Alors, quand Los Compadres descendent du Trans Patagonia et commencent à arpenter ces rues en quête d´un lit, c´est la même histoire qui recommence. Klaxons et sirènes de police se mêlent à l'abominable raffut des pots d’échappement en fin de vie. Les mêmes auberges de backpackers où le voyageur n'est rien de plus qu'une vache à lait bien grasse. Leurs réceptionnistes qui soldent tous renseignements dans l'unique but de vous soutirer une nuit de plus. Deux jours pluvieux dans ce piège à loup et nous mettons les voiles. C'est chez Andy que nous passerons noël, une vingtaine de kilomètres plus loin dans la montagne.

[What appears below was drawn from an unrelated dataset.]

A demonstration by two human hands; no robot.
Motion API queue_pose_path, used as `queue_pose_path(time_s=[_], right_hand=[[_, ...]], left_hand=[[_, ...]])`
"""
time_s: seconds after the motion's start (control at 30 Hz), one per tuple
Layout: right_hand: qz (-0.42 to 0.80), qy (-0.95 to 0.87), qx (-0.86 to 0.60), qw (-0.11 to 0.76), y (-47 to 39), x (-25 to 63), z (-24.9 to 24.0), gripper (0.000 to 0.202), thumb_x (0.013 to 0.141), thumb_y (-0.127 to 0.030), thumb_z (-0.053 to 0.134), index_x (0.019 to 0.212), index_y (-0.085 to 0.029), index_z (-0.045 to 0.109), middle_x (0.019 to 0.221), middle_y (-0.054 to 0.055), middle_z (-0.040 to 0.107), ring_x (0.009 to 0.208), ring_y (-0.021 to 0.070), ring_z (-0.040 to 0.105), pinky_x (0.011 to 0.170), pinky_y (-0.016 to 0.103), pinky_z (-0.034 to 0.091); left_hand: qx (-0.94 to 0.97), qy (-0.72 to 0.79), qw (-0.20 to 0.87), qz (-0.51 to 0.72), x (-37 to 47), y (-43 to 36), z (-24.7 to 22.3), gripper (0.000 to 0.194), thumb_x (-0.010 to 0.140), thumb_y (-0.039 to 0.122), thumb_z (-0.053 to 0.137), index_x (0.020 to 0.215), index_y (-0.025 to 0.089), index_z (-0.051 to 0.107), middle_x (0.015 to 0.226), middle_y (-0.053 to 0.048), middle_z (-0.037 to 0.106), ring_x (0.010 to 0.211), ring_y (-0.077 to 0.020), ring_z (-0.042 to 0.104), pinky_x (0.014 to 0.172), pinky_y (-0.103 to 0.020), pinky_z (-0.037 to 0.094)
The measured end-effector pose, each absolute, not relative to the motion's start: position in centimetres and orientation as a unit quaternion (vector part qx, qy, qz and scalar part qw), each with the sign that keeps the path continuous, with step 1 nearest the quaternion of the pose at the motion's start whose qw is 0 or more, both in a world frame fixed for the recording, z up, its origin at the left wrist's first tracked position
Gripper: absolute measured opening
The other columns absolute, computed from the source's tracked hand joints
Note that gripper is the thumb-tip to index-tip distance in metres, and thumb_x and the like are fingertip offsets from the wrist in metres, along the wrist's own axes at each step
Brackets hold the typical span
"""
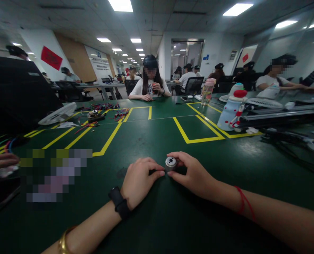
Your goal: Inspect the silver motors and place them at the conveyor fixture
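A small silver metal cylinder (171, 162) with dark holes in its top stands upright on the green table (146, 141). My right hand (190, 171) has its fingers and thumb around the cylinder from the right. Just left of it is my left hand (141, 178), thumb and index finger brought close together beside the cylinder. Whatever lies between those left fingertips, if anything, is too small to make out. The cylinder's lower right side is hidden by my right fingers.
Wires and a small motor-like part (94, 113) lie at the back left near a white fan. A blue bottle (227, 113) and a pink bottle (208, 91) stand at the right. Another person's hand (1, 161) is at the left edge; a person sits opposite.
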State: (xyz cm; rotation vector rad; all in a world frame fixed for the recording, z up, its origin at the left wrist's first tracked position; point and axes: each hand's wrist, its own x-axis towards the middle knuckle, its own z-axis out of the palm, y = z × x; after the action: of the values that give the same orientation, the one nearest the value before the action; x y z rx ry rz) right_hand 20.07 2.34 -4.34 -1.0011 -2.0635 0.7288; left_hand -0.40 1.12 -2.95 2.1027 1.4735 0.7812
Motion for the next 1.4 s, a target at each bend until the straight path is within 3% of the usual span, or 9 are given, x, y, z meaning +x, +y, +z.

Ballade autour de la ville...



Andy est un illuminé. Percussionniste à ses heures, imprenable au ping-pong, notre aubergiste (la quarantaine bien tassée dans ses pompes de rando) ambiance le chalet d'un bruyant "Vamos!" à chaque balle gagnée. Tel un Nadal sur terre battue, chaque point est disputé comme si sa vie en dépendait. Transpirant entre deux parties, il trouve quand même le temps de théoriser sur la dépénalisation du cannabis. Car comme il le dit lui même: "comment pourrait on interdire une plante?" Au coin du feu, nous vidons une bouteille de Malbec, puis deux et dégustons un fabuleux Asado, cette viande fondante comme du beurre. Une petite improvisation aux percus, joyeux noël et bonne nuit.





La grande boucle



Le lendemain, nous troquons nos gros sacs pour des VTT. Deux superbes montures que nous chevaucherons deux jours durant à travers les paysages et les cimes andines. Stoppant notre folle équipée sur les berges du Lago Moreno, los compadres trempent pour la première fois la ligne de la Jamais-Bredouille. La canne à pêche mystique et les eaux généreuses du lago nous offrent une première truite arco iris. Hobbits joufflus et poisson frais, nous la faisons cuir au feu de bois le soir même et dégustons avec les doigts sa chaire bigrement saumonée. Repus, épuisés par la cinquantaine de bornes parcourue dans la journée, nous installons le bivouac un peu plus loin sur la berge du Lago Mascardi. Sous l'ombre bienveillante des sommets de la cordillère, los compadres s´endorment sans demander leur reste.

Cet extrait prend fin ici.